Having met the staff before everything was finalized, Budde says he felt comfortable coming in as their new boss because he felt confident in what they could do. But he still had to build their trust in him. “That comes from proving yourself,” he explains, and he knew had some things to prove to his new staff. “Toolrite was founded by toolmakers, so I walked in on day one, and the first thing I said is, ‘I'm not a machinist,’” he says. “The record skipped and everybody kind of goes, ‘Well, what are you doing?’” However, he was able to demonstrate the value of his experience in the front office and engineering side of the business and build trust from there.
He says his first order of business was making sure that the company wasn’t going to move backwards on anything before moving forward with any of his plans. This meant looking to the value of existing customer relationships, existing employees and existing equipment — and looking to where attention was needed in any of these areas. “From there, you trust your business plan and you trust the reasons that you’re in it in the first place,” he says.
His two years of shop ownership have included ups and downs, and he says his biggest lesson has been learning how to “monitor the average,” so as not to get so caught up in the highs or bogged down by the lows that he loses sight of the big picture.

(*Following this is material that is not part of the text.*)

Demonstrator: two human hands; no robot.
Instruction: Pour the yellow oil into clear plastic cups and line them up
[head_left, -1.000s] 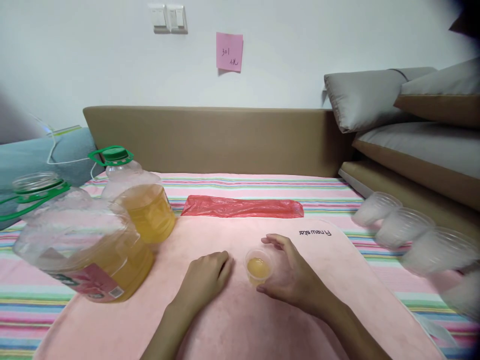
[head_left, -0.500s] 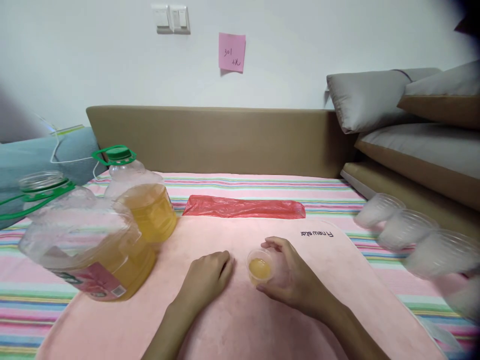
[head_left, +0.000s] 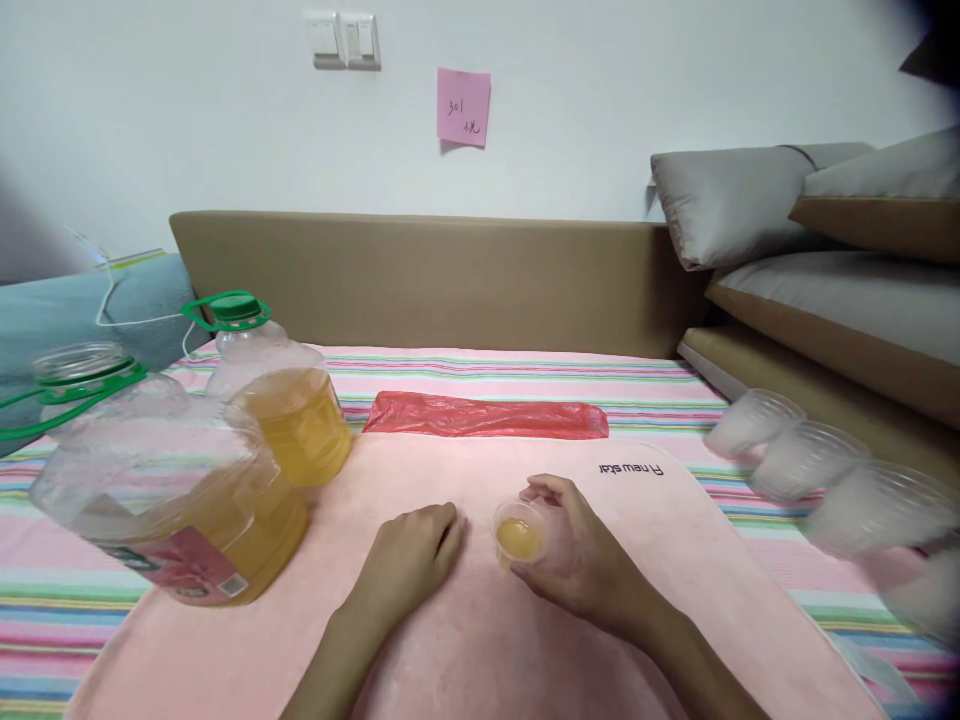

When it comes to advice for prospective shop owners, Budde suggests assembling a team of mentors and advisers who can provide personalized guidance throughout the acquisition process. But generally, he encourages potential shop owners to prepare themselves for both the stresses and rewards of the job, and consider their motivations. “Trying to build something special is a pretty noble fundamental goal, and it really helps guide that decision,” he says.